Elena had loved the view from the window as well, from her first meeting with Marco to register Gianna for catechism classes until that sunny afternoon with the sea breeze buffeting her hair when she had told him she was leaving. Many times, he had watched her standing in front of that window overlooking the bay, staring at the contrast of her shapely silhouette against the azure sky.
He returned to the desk, wrapped the rosary beads around his hands again—as his mother had taught him—and prayed for strength.
As soon as it was dark, Marco crossed himself and descended to the rocky beach below the rectory. A small boat with an outboard engine was tied there. He got in and motored out to sea. He ran quiet and blind, keeping his small searchlight switched off. It wasn’t as if he needed to see anyway; he had made the trip hundreds of times before, and he could trim the rudder by the slap of the waves against the keel.
He cut the engine and used the oars to guide the craft into a small cove, well hidden from the Sentiero Azzurro, the clifftop walkway that connected the five villages of the Cinque Terre. He had been here many times before, casting his net for anchovies and listening to the arguing of the gulls. He secured the boat, stripped down to his wetsuit, and stuffed his clothes and speargun into a waterproof satchel. Looping the bag over his shoulders, he slipped his fins on and dove in, swimming away from the shore with powerful strokes. The currents in this cove were dangerous, and he knew no one else would be using this area to escape the heat.
He reached deeper waters and turned to the south, swimming parallel to the shoreline. Taking advantage of his long frame and a lifetime in the sea, he reached his destination in a half-hour and circled the boat, trying to determine if there was anyone on board. When he was satisfied there wasn’t, he hoisted himself over the gunwales using the anchor chain and looked around.
The Bel Amica was just as he remembered it: a small diesel-powered fishing trawler in a horrific state of disrepair. There were countless such boats in these parts, probing the dying Mediterranean for the fruits of the sea. He grabbed his torch, adjusted the beam to a soft glow, and did a quick circuit of the boat. He found the storage closet right away, in the back corner of the wheelhouse. It should have contained cleaning supplies and equipment, but he had guessed it would be empty. He pushed aside an old mop, the sole occupant, and sat on the floor. Then he closed the door, which was warped from decades of exposure, and settled in to wait. The closet was cramped and warm and smelled of rat urine, but it was home for the time being.
He reached into his satchel, groping instinctively for his rosary beads before remembering that he had left them in his desk, where they wouldn’t be a party to what was coming. His fingers closed over the plastic handle of the speargun. He placed it on his lap and closed his eyes, listening to the sounds of the sea: the scraping of the anchor chain, the popping of the hull as it bobbed in the swell, and the whine of the wind against the superstructure. The briny smell made him think of his father, who had been the captain of a destroyer in the Italian navy. That Marco might have chosen a different path had been out of the question, ever since his father had given him a radio-controlled boat when he was five; both he and his older brother Claudio had entered the navy directly after graduating from secondary school in Trieste.

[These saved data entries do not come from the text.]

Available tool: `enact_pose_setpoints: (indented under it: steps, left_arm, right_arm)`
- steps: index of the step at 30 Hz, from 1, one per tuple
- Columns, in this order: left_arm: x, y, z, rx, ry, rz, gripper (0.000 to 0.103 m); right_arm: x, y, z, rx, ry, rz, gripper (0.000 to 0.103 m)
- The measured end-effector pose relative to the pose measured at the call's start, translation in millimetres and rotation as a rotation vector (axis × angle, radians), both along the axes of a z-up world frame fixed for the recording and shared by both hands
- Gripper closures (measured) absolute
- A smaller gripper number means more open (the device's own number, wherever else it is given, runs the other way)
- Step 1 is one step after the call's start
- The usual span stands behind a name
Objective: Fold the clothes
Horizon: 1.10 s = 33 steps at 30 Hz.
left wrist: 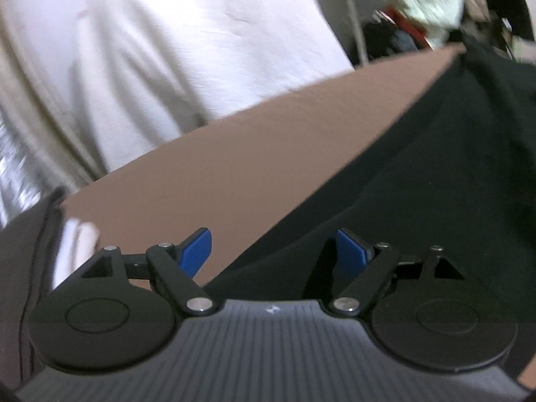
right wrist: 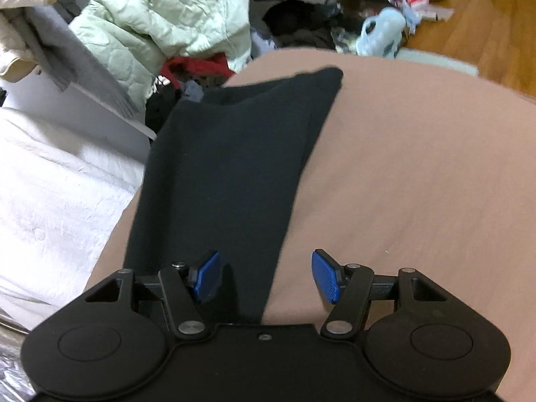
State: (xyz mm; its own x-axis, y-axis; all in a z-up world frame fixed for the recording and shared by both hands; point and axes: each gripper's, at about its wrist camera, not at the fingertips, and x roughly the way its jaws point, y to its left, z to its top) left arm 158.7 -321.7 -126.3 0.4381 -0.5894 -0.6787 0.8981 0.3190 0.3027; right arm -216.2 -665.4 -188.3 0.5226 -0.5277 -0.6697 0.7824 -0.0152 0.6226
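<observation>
A folded black garment (right wrist: 234, 167) lies flat on the tan bed sheet (right wrist: 418, 184). The left hand-held gripper (left wrist: 274, 254) and the right hand-held gripper (right wrist: 266, 276) both hover over it, jaws apart, gripping nothing.

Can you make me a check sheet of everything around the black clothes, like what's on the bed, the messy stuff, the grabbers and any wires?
Surface: tan sheet, smooth, mostly bare.
Job's things: black garment, folded into a long strip, lying flat on the sheet.
Clutter: pale green jacket, red cloth, grey scarf, blue plastic bag, heaped beyond the sheet.
Grippers: left gripper open, nothing between its fingers; right gripper open over the garment's near end.
Cables: nothing seen for certain.
Surroundings: white bedding, wooden floor.
</observation>
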Motion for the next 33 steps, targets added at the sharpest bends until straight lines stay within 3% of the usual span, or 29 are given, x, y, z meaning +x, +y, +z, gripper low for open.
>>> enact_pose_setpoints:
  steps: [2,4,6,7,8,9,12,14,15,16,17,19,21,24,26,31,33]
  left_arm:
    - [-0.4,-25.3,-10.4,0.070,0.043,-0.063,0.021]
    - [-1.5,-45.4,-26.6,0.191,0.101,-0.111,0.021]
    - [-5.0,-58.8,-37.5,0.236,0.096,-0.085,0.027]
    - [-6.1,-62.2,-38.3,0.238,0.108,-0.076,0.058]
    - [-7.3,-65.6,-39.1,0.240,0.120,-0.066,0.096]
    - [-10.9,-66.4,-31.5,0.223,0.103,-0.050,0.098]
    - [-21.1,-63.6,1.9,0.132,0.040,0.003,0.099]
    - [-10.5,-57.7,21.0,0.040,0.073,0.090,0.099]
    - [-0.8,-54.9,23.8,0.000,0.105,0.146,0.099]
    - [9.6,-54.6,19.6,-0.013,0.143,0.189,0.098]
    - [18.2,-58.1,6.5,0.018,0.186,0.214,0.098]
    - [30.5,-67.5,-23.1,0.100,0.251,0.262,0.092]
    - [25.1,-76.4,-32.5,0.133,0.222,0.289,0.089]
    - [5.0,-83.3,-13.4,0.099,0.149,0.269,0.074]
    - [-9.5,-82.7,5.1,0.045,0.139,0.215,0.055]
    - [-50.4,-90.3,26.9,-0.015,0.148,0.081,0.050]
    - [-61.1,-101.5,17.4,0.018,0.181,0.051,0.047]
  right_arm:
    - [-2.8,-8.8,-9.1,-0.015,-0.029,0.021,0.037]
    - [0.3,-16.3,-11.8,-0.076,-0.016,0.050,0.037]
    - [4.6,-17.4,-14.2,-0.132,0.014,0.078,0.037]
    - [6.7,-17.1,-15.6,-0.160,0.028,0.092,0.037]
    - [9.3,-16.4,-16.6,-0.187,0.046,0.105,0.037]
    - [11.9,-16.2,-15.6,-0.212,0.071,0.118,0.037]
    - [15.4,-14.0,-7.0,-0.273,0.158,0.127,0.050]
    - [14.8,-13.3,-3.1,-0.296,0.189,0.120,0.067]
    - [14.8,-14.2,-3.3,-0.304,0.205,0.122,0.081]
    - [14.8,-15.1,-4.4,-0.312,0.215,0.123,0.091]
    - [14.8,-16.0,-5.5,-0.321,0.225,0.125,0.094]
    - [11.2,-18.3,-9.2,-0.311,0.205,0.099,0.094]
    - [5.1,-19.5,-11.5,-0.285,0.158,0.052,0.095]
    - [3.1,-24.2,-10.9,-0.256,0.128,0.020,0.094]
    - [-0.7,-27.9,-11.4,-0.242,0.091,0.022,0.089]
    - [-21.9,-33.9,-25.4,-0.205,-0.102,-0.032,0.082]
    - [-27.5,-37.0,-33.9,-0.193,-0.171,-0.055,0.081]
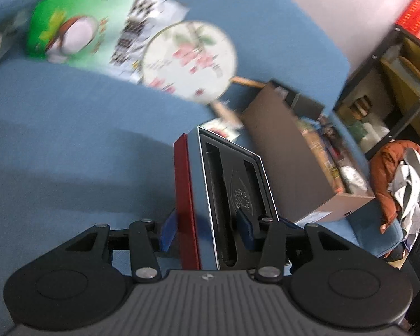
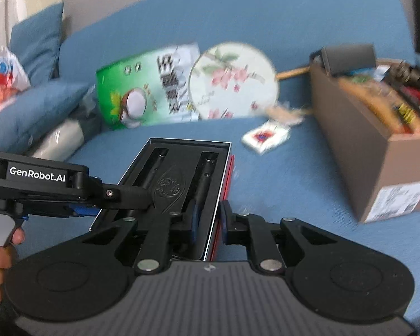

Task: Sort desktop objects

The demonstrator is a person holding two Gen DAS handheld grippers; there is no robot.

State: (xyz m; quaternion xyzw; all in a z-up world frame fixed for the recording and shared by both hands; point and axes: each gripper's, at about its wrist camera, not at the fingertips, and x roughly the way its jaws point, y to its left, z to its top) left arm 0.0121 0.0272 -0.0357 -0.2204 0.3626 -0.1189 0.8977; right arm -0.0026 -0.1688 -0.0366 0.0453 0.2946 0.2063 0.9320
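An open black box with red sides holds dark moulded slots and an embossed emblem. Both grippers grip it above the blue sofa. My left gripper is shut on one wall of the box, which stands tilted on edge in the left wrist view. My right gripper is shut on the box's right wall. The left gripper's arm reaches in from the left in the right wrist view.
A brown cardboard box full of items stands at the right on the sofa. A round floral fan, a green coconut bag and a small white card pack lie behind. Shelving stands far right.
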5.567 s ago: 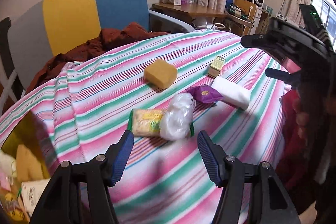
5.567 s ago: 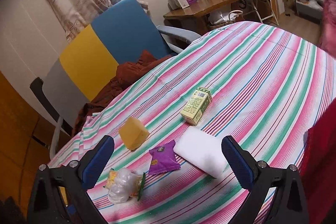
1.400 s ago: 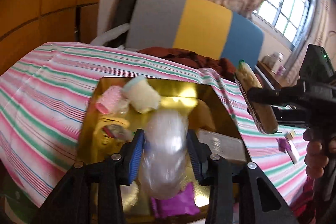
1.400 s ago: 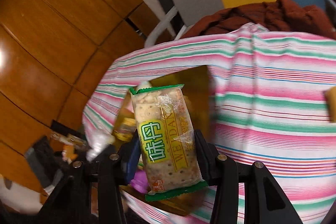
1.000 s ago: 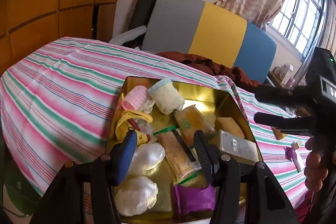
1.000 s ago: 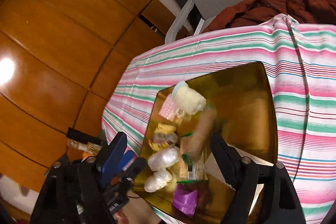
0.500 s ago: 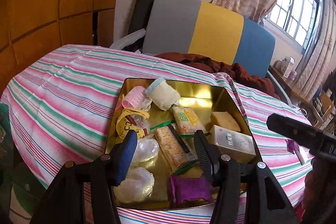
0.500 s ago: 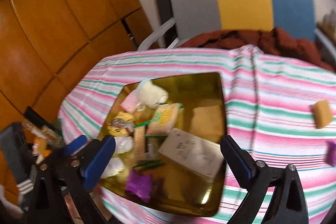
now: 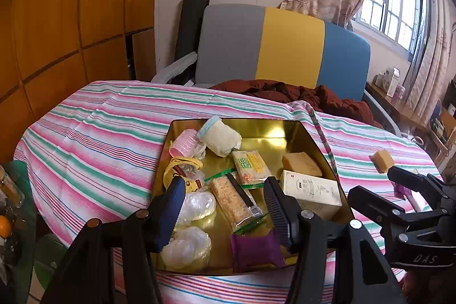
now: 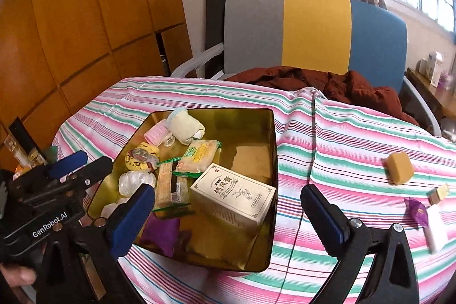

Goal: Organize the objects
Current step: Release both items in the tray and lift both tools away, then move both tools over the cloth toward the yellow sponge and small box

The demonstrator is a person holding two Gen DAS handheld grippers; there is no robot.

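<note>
Daylight from window [image 9: 399, 4] at right, glare on gold tray [image 9: 273, 130], fisheye-bent dark corners, mostly sharp

L black two-finger gripper w/ blue ribbed pads [image 9: 223, 208] is held low at bottom of its own view, jaws spread apart, nothing between them; fingers point fwd and slightly down. In the R cam it shows at lower left [image 10: 77, 165], w/ a bit of the person's bare hand [image 10: 15, 274] under its black body. R black two-finger gripper w/ blue pads [image 10: 228, 214] is spread wide, nothing gripped. In the L cam it sits at right edge [image 9: 382, 190], fingers pointing left, tips apart, just beside the L unit.
</note>
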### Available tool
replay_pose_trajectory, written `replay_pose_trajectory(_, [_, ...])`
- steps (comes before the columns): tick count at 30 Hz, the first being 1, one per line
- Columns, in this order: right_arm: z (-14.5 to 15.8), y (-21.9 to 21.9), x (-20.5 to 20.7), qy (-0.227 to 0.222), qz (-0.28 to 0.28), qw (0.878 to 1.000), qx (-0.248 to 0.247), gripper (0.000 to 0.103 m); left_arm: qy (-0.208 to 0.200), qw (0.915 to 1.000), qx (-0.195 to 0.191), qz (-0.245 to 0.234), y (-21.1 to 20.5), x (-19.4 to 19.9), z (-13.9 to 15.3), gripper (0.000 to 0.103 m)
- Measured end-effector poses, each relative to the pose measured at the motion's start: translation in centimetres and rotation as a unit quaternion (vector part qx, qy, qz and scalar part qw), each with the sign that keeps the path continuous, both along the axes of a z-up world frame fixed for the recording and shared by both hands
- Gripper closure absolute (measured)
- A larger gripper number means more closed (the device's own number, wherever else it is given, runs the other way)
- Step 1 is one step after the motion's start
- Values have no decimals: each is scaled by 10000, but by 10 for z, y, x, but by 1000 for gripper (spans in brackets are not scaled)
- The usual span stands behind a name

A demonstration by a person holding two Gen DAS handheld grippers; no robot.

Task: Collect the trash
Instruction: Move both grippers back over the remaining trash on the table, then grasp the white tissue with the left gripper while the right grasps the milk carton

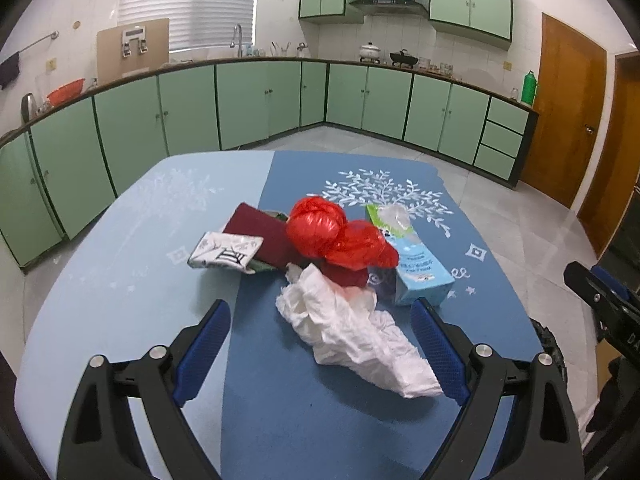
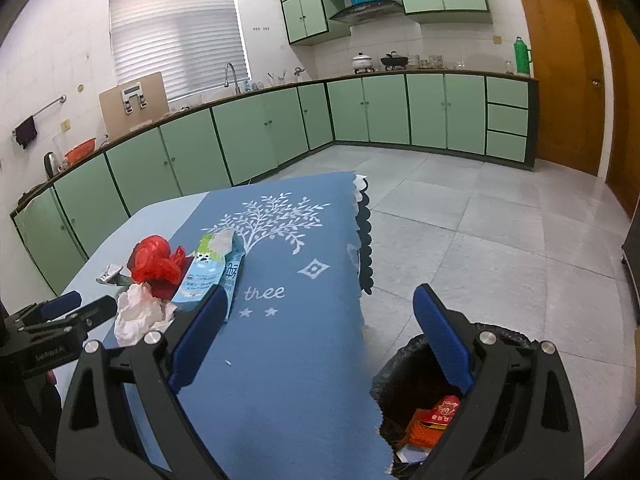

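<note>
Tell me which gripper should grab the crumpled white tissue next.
Left. The left gripper is open with its jaws either side of the crumpled white tissue. The right gripper, also open, sits over the table edge above the trash bin.

The worktop (image 1: 120, 264) wears a matt blue cloth with white print. On it lie crumpled white tissue paper (image 1: 352, 336), a glossy red plastic bag (image 1: 336, 236), a smooth printed carton (image 1: 416, 268) and a shiny foil wrapper (image 1: 224, 254). The tongs (image 1: 320, 344) are matt black plastic with ribbed blue pads (image 1: 208, 344) and bright metal bolts. A black plastic liner (image 2: 400, 364) lines the bin.
</note>
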State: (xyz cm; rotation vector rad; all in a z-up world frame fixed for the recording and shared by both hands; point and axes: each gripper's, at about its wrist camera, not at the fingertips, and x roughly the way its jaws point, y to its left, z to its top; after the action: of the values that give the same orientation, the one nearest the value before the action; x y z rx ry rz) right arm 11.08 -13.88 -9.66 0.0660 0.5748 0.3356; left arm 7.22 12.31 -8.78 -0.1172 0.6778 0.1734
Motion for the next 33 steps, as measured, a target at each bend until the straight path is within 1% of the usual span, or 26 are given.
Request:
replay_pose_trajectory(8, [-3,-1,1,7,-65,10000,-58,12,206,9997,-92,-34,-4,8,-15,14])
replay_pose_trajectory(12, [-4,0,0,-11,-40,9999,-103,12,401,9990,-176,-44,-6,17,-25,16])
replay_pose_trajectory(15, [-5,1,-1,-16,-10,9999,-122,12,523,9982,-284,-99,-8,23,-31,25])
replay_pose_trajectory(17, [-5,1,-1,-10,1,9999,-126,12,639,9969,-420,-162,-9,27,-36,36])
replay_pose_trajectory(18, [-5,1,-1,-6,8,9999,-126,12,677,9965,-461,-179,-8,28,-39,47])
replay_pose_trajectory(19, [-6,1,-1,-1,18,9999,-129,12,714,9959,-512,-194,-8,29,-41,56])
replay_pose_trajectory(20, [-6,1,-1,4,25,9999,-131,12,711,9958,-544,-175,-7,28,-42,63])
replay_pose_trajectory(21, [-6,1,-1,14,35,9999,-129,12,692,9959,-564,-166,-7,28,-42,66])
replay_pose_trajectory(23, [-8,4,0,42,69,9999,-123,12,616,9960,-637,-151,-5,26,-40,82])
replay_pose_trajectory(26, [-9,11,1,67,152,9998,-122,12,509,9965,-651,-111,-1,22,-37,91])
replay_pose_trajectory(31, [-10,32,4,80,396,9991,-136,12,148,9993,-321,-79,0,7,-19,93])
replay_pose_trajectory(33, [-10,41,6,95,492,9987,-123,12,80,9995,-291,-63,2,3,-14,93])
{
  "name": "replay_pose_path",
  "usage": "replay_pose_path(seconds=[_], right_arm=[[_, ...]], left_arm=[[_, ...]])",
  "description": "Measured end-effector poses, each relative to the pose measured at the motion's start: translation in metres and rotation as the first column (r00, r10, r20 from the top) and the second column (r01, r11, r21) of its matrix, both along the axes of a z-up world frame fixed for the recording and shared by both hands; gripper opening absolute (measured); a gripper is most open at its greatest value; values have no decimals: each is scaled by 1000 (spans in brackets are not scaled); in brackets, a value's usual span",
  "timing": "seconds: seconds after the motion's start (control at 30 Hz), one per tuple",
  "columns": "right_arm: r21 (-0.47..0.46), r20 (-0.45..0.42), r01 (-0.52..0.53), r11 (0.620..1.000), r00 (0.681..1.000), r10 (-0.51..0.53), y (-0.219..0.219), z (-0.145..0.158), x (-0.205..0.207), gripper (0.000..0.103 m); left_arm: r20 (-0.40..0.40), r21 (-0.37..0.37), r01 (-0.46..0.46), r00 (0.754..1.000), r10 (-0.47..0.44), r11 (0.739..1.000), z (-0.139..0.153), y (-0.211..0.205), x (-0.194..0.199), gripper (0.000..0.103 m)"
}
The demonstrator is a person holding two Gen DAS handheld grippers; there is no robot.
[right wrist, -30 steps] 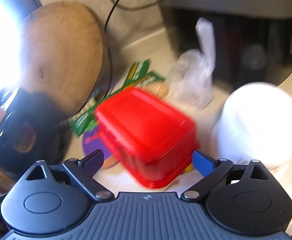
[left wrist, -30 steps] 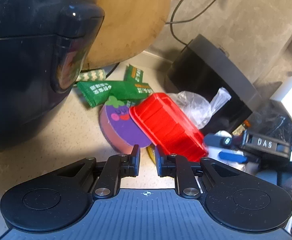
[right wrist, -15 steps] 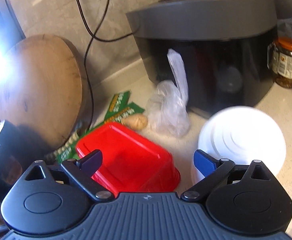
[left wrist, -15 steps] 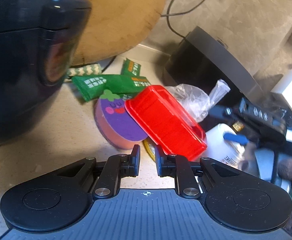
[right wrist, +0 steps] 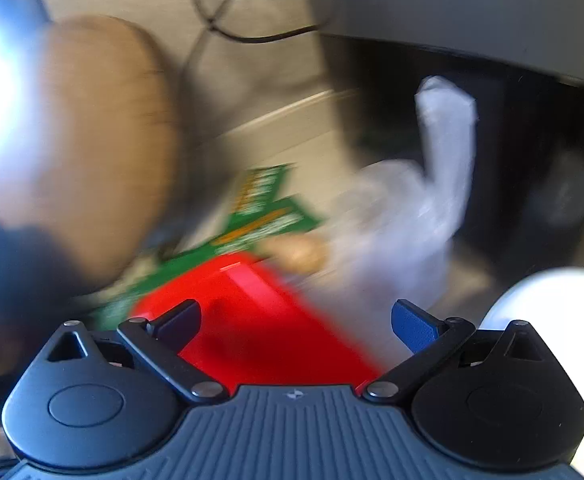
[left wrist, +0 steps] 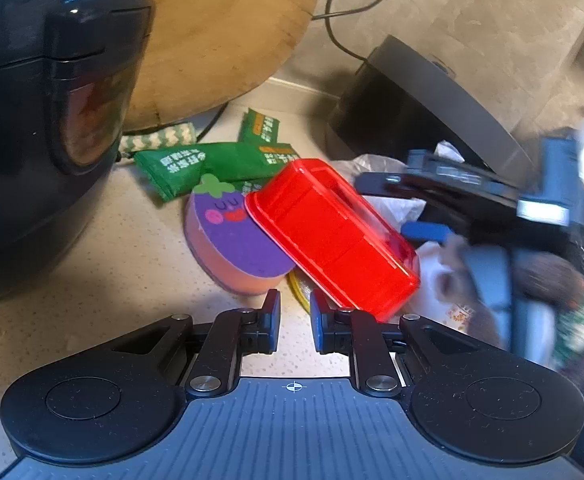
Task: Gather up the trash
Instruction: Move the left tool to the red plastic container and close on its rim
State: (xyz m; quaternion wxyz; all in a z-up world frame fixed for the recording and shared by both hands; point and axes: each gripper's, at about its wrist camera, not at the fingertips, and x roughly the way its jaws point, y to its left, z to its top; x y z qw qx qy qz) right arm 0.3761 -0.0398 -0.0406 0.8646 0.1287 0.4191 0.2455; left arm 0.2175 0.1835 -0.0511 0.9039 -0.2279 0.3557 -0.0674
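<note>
While the red container (left wrist: 332, 236) lies tilted on the purple sponge (left wrist: 236, 236), we see our right gripper (right wrist: 296, 320) opening wide over that container and our left gripper (left wrist: 295, 312) narrowly parted, empty, just before it.

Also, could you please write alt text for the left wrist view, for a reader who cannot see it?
A red plastic container lies tilted on a speckled counter, leaning over a purple eggplant-shaped sponge, just beyond the narrowly parted left gripper, which holds nothing. Green snack wrappers lie behind, a black cooker stands left, and the blurred right gripper enters from the right.
</note>
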Motion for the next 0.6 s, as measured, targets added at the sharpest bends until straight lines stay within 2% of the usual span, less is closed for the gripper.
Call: replay_pose_path(seconds=[0.07,0.17,0.23,0.27,0.33,0.4,0.5,0.6], right_arm=[[111,-68,-58,992,996,65,-6,4,-16,103],[270,-133,-106,957,980,146,-17,7,-44,103],[302,-130,-98,948,981,142,-24,10,-60,103],[278,-107,-78,957,988,111,-27,13,-66,103],[172,-32,-20,985,999,26,-31,18,-71,103],[93,0,51,994,999,-51,-36,19,-63,103],[100,-13,65,993,998,-64,-40,17,-45,103],[50,19,30,998,999,-31,-28,21,-27,103]], left_arm=[[1,-6,-3,1000,3,1000,-1,1,-1,19],[-9,-8,-6,1000,6,1000,-7,5,-4,19],[-30,-15,-25,999,25,1000,-15,12,-5,19],[-42,-26,-36,999,35,999,-20,15,-5,19],[-55,-57,-56,997,53,997,-28,20,-4,19],[-36,-110,-55,998,51,992,-32,21,-1,19],[16,-218,2,1000,2,976,-36,19,7,19],[13,-276,35,999,-33,960,-41,12,20,19]])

The dull thud of oars against boat announced that he had company. He rested his palm against his weapon, but there was no need; there was no mistaking Elena’s voice, uttering curses in low tones as she went around the boat in preparation for setting sail.
The engines rumbled, and the anchor chain clanked. It was a calm night close to shore, and the Bel Amica rocked gently with the swell, guided by Elena’s practiced hand. Farther out to sea, the northerly gusts of the tramontana picked up, and Marco felt the laboring of the twin diesels beneath him as they tried to maintain speed against the headwind. Despite the lateness of the hour, he had no interest in sleep, and so he passed the time trying to imagine the men they were picking up—the men he planned to kill to save Elena’s life.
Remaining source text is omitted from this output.